## Your objective
Do not repeat pictures. Repeat exactly the lines of the listing below from its first line through the line with "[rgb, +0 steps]".

--- Recorded data Enclosed Below ---

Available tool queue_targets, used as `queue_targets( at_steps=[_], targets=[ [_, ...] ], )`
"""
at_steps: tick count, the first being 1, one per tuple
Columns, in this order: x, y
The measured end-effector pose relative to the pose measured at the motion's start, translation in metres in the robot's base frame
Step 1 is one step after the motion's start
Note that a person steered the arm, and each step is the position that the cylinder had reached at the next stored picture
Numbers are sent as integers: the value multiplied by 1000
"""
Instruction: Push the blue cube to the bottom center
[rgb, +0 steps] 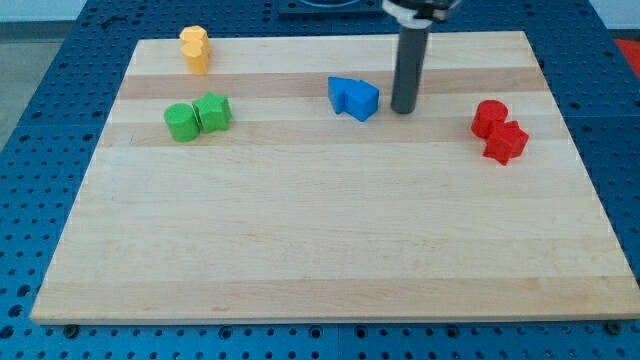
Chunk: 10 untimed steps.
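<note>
A blue cube sits on the wooden board near the view's top centre, touching a second blue block on its left. My tip stands just to the right of the blue cube, with a small gap between them. The dark rod rises from the tip to the view's top edge.
Two green blocks sit side by side at the view's left. Two yellow blocks are at the top left. Two red blocks sit at the right. Blue pegboard surrounds the board.
</note>
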<state>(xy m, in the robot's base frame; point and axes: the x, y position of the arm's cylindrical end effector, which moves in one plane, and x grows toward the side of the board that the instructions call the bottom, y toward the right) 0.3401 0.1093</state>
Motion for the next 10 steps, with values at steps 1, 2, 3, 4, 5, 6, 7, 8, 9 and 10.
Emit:
queue_targets(
  at_steps=[1,2,3,4,5,6,7,8,9,10],
  targets=[
    [-20,14],
    [-31,-7],
    [-31,-41],
    [-23,-72],
    [0,-86],
    [24,-85],
    [50,-85],
    [52,-90],
    [52,-108],
    [62,-130]
  ],
)
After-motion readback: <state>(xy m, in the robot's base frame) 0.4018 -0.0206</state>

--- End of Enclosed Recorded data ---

## Answer for this exercise
Available tool queue_targets, used as `queue_targets( at_steps=[_], targets=[ [_, ...] ], )`
"""
at_steps: tick count, the first being 1, one per tuple
Columns, in this order: x, y
The measured end-effector pose relative to the pose measured at the motion's start, translation in metres in the robot's base frame
Step 1 is one step after the motion's start
Note that a person steered the arm, and each step is the position that the cylinder had reached at the next stored picture
Numbers are sent as integers: the value multiplied by 1000
"""
Instruction: Push the blue cube to the bottom center
[rgb, +0 steps] 

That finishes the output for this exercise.